I am sure that if someone put some effort into it, they could come up with a pump operated Vinator using a submersible pump and one of those bottle cleaning nozzles that you attach to your faucet.
 
i use the dishwasher. i always rinse a bottle as soon as i'm finished drinking it, then put the bottles in a box, clean but not sterilized.

then when it's time to bottle (when i still do on occasion) i just load the "clean" bottles into the dishwasher, and run the rinse cycle, followed by the heat/dry cycle to sterilize. works fine, and really takes NO effort, and the dishwasher has the "pokey" thingies to hold the bottles.

i don't understand why anybody would ever do it another way. this doesn't use/waste any expensive starsan, and does the trick.

brian
 
This noob hasn't even bottled yet, but I can't see how a dunk in a sink full of sanitizer is more work than cleaning them, wrapping them in foil, aligning them in the oven, baking, waiting to cool, and unfoiling.

The gist I have from here and my LHBS is that the sanitizer just needs to touch the area and its clean. Dunk and you're done!
 
OblivionsGate said:
This noob hasn't even bottled yet, but I can't see how a dunk in a sink full of sanitizer is more work than cleaning them, wrapping them in foil, aligning them in the oven, baking, waiting to cool, and unfoiling.

The gist I have from here and my LHBS is that the sanitizer just needs to touch the area and its clean. Dunk and you're done!

Just don't use that Freemansburg Water!:p
 
brian williams said:
i use the dishwasher. i always rinse a bottle as soon as i'm finished drinking it, then put the bottles in a box, clean but not sterilized.

then when it's time to bottle (when i still do on occasion) i just load the "clean" bottles into the dishwasher, and run the rinse cycle, followed by the heat/dry cycle to sterilize. works fine, and really takes NO effort, and the dishwasher has the "pokey" thingies to hold the bottles.

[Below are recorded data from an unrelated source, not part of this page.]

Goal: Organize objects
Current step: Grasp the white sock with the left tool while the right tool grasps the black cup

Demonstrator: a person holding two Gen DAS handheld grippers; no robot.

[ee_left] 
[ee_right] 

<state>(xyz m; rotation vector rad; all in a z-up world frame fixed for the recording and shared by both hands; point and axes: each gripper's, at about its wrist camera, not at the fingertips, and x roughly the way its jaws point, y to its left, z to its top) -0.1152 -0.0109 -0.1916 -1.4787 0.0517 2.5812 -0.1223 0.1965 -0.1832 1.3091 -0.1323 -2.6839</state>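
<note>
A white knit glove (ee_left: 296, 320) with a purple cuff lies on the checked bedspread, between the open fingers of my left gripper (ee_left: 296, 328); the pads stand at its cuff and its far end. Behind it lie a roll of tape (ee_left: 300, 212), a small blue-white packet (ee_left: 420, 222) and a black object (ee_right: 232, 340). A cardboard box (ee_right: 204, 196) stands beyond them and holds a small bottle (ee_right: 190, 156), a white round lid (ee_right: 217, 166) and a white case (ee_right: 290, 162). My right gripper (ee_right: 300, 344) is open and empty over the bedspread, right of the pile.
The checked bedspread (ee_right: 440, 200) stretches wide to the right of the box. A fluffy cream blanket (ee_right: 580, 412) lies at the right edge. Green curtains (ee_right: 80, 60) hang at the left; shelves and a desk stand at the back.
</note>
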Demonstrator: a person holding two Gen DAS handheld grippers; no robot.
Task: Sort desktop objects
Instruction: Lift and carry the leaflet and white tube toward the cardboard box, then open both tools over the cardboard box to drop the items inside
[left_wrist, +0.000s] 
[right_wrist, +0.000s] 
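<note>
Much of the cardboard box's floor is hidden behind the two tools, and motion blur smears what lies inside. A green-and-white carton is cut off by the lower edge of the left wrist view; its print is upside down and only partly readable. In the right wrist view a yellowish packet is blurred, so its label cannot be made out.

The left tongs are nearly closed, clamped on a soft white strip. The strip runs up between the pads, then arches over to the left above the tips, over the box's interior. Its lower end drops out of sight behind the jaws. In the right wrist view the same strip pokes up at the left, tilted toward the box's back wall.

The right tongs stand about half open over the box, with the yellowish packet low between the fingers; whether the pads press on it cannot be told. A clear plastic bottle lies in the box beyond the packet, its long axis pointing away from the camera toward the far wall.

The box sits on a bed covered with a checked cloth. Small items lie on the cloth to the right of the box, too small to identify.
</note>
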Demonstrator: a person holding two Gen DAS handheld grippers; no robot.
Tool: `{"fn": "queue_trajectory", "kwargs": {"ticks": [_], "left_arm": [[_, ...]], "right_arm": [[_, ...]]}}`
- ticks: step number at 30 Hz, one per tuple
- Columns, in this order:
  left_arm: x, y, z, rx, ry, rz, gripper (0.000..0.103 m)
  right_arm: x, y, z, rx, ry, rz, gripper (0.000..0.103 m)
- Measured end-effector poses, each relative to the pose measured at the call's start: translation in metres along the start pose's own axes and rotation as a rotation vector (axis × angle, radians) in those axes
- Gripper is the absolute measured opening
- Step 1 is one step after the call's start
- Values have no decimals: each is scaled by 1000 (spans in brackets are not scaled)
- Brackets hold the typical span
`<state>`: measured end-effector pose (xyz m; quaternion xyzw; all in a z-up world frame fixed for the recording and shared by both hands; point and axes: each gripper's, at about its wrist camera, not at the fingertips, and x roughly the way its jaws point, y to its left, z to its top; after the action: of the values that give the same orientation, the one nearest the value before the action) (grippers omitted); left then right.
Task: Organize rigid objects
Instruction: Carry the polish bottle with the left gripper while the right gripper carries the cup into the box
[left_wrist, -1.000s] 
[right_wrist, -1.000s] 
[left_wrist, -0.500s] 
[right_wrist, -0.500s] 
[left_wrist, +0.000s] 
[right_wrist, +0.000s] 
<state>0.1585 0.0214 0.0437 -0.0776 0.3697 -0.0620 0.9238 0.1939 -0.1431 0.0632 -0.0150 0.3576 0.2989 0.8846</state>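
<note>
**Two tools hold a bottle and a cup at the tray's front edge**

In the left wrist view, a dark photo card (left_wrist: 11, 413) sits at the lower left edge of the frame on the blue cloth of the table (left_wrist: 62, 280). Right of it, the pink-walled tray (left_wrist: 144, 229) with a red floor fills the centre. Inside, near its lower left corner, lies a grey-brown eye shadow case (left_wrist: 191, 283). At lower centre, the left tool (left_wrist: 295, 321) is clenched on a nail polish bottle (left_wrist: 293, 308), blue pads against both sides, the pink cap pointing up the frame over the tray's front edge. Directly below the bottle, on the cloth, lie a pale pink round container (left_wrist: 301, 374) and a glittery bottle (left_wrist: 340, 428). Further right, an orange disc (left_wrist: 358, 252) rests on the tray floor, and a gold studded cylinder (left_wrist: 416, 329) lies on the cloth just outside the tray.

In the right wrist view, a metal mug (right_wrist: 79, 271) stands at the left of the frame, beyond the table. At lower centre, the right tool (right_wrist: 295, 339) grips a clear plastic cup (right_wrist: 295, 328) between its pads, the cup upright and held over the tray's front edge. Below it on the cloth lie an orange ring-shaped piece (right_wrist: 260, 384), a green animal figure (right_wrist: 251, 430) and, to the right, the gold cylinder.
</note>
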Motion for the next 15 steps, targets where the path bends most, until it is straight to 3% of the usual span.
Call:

i don't understand why anybody would ever do it another way. this doesn't use/waste any expensive starsan, and does the trick.

brian


thats exactly what I do brian, I don't understand why anyone would bother to make it any more complicated than that
 
OblivionsGate said:
This noob hasn't even bottled yet, but I can't see how a dunk in a sink full of sanitizer is more work than cleaning them, wrapping them in foil, aligning them in the oven, baking, waiting to cool, and unfoiling.

The gist I have from here and my LHBS is that the sanitizer just needs to touch the area and its clean. Dunk and you're done!
You still have to clean the bottles, whether its right after you drink, or when you are sanitizing. Sanitizer solution is useless if there is sediment.

All in all, sanitizing 40-50 bottles is a PITA. Its really why I hate bottling. I've never really thought of this method before...but now I think I'm going to try it for bottling day tomorrow.